- Description of the task:
What is needed is a word-for-word transcript of the listing, free of pictures.

*** Block opens ***

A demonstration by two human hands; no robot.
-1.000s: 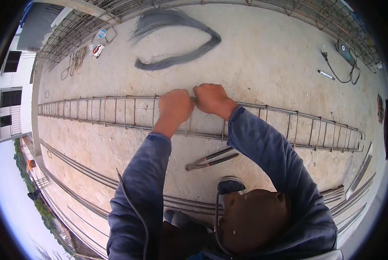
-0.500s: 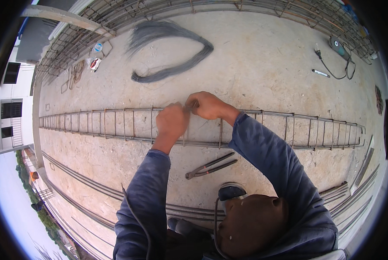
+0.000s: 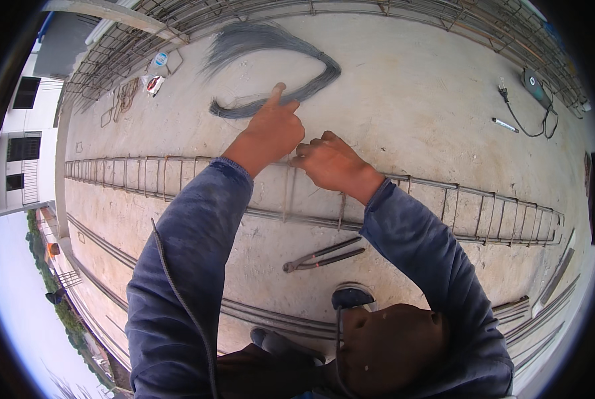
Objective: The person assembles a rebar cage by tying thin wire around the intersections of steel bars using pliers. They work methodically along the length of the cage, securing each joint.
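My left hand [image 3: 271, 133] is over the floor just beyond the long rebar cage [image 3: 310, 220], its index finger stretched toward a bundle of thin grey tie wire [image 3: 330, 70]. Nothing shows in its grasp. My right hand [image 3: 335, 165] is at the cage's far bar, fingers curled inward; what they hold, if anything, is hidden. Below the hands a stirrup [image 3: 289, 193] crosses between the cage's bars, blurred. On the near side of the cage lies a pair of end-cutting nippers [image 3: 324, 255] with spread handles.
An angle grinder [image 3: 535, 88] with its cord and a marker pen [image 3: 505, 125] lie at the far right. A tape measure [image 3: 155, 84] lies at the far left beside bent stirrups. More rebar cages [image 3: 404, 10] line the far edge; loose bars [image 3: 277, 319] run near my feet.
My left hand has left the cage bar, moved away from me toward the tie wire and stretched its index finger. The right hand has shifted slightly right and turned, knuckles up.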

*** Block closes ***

- Problem solution:
A demonstration by two human hands; no robot.
-1.000s: 
-0.500s: 
+0.000s: 
Objective: The person assembles a rebar cage by tying thin wire around the intersections of steel bars using pliers. They work methodically along the length of the cage, securing each joint.
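My left hand [image 3: 271, 133] is over the floor just beyond the long rebar cage [image 3: 310, 220], its index finger stretched toward a bundle of thin grey tie wire [image 3: 330, 70]. Nothing shows in its grasp. My right hand [image 3: 335, 165] is at the cage's far bar, fingers curled inward; what they hold, if anything, is hidden. Below the hands a stirrup [image 3: 289, 193] crosses between the cage's bars, blurred. On the near side of the cage lies a pair of end-cutting nippers [image 3: 324, 255] with spread handles.
An angle grinder [image 3: 535, 88] with its cord and a marker pen [image 3: 505, 125] lie at the far right. A tape measure [image 3: 155, 84] lies at the far left beside bent stirrups. More rebar cages [image 3: 404, 10] line the far edge; loose bars [image 3: 277, 319] run near my feet.
My left hand has left the cage bar, moved away from me toward the tie wire and stretched its index finger. The right hand has shifted slightly right and turned, knuckles up.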

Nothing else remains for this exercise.